New Configuration Format in RabbitMQ 3.7
In this post we'll cover a new configuration format available in RabbitMQ 3.7.0.
Why Do We Need a New Format
Many developers and operators have strong opinions about software configuration formats. Debates about the pros and cons of a particular format center on readability, whether a format supports comments, and so on.
Those are valid concerns indeed but configuration files are not always hand crafted by a human. In the age of rising automation expectations, the ease of generation of a particular format is rarely discussed.
Historically, RabbitMQ uses Erlang term files for configuration. Besides being the standard way of configuring Erlang-based systems, it strikes a good balance of power and safety: any Erlang data structure can be used, including arbitrary nesting, yet arbitrary code cannot be evaluated.
That format, however, also has a few downsides that became obvious once the project had accumulated a certain critical mass of users:
- It's not familiar to those getting started with RabbitMQ
- It has subtle aspects such as required trailing dots and commas that confuse beginners
- Arbitrary nesting can be powerful and sometimes necessary but it also can greatly complicate config file generation
- In some cases familiarity with different Erlang data types was necessary (e.g. lists vs. binaries) for no good reason
Team RabbitMQ wanted to address all of those concerns but particularly the last one.

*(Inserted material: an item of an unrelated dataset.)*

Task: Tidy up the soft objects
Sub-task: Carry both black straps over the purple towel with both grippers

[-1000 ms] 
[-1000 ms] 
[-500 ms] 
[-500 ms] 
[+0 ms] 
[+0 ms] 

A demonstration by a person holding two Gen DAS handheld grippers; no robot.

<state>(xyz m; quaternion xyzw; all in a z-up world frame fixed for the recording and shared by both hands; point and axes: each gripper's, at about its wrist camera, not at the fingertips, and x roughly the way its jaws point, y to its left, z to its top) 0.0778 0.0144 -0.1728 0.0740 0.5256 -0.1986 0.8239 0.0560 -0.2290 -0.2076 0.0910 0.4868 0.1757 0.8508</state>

Provisioning tools such as Chef and BOSH manage to generate functional config files but that code is difficult to read and maintain, which in turn means that it is error-prone.
The New Format
After evaluating all the usual suspects, we settled on an ini-like format used by sysctl and Riak. It uses a different config extension, .conf, and looks like this:
heartbeat = 30
This overrides default heartbeat value offered by the server to 30 seconds.
Most settings use a single line, with configuration key and value separated by an equality sign and zero or more spaces. Such formats have been around for decades and are known to be fairly readable for humans.
Here's a slightly longer example:
heartbeat = 30
listeners.tcp.default = 5672
In addition to the hearbeat setting, it also configures a TCP listener to use port 5672 and bind to all interfaces available.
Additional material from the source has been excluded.